Testing Guide — How to Run Tests¶
Overview¶
The Hera test infrastructure uses native Pytest with a Project-based data access pattern.
All tests live under hera/tests/ and can be executed with a single pytest command.
Data is loaded once per session into a shared Hera Project via test_repository.json,
and each toolkit test module receives a real toolkit instance backed by MongoDB —
no monkey-patching of getConfig / getDataSourceData is needed.
Key Principle
Tests do NOT know where files are stored on disk. They interact only with the Project and Toolkit APIs, exactly as production code does.
Architecture¶
hera/
├── pytest.ini # Pytest configuration
├── hera/
│ ├── utils/data/toolkit.py # dataToolkit (enhanced with direct-load methods)
│ └── tests/
│ ├── conftest.py # Session-scoped project, per-toolkit fixtures, helpers
│ ├── test_datalayer.py # Project CRUD tests
│ ├── test_repository.py # Repository add/get/load, path resolution
│ ├── test_topography.py # TopographyToolkit tests
│ ├── test_landcover.py # LandCoverToolkit tests
│ ├── test_lowfreq.py # lowFreqToolKit + analysis + presentation
│ ├── test_highfreq.py # HighFreqToolKit + calculators + turbulence
│ ├── test_demography.py # DemographyToolkit tests
│ ├── repository/testCases/ # Test JSON data for repository tests
│ └── datalayer/testCases/ # Test JSON data for datalayer tests
└── ~/hera_unittest_data/ # External test data repository
├── data_config.json # Data configuration metadata
├── test_repository.json # Hera-format repository mapping all test data
├── measurements/ # Raw test data files
│ ├── GIS/raster/ # HGT, TIF files
│ ├── GIS/vector/ # SHP files
│ └── meteorology/ # Parquet files (low/high freq)

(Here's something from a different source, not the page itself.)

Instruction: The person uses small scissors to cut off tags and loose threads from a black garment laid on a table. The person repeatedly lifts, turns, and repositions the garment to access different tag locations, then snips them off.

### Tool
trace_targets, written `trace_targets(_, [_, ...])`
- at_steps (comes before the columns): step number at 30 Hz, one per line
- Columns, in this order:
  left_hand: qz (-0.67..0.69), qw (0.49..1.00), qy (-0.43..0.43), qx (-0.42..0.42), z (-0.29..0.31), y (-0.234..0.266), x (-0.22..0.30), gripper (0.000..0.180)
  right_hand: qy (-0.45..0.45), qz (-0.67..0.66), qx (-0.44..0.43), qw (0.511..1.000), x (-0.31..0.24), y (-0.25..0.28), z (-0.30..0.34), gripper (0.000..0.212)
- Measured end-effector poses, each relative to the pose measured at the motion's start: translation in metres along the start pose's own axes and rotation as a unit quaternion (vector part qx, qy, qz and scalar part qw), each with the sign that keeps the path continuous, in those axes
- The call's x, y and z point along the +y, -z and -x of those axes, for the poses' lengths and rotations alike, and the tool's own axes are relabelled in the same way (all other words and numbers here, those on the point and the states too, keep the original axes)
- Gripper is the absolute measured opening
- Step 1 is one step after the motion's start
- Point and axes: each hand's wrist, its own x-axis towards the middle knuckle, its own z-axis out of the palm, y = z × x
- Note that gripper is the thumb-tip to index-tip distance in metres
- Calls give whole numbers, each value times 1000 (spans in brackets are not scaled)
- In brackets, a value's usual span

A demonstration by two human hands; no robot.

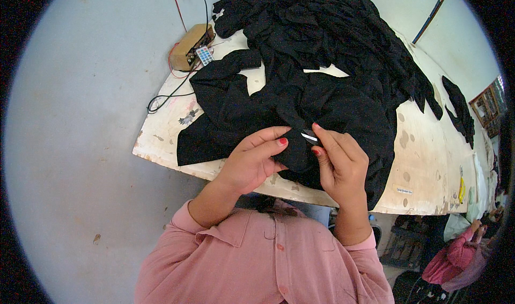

└── expected/ # Expected output result sets
├── BASELINE/
├── REGRESSION_20251113_1556/
└── demo/
Data Flow¶
->>MongoDB: toolkit.getDataSourceData() Tests->>Tests: toolkit.analysis.() Tests->>Tests: toolkit.presentation.()
-->
-->->>MongoDB: toolkit.getDataSourceData()
Tests->>Tests: toolkit.analysis.*()
Tests->>Tests: toolkit.presentation.*()
Prerequisites¶
1. Python Environment¶
2. Test Data Repository¶
The tests rely on external data files stored in ~/hera_unittest_data/.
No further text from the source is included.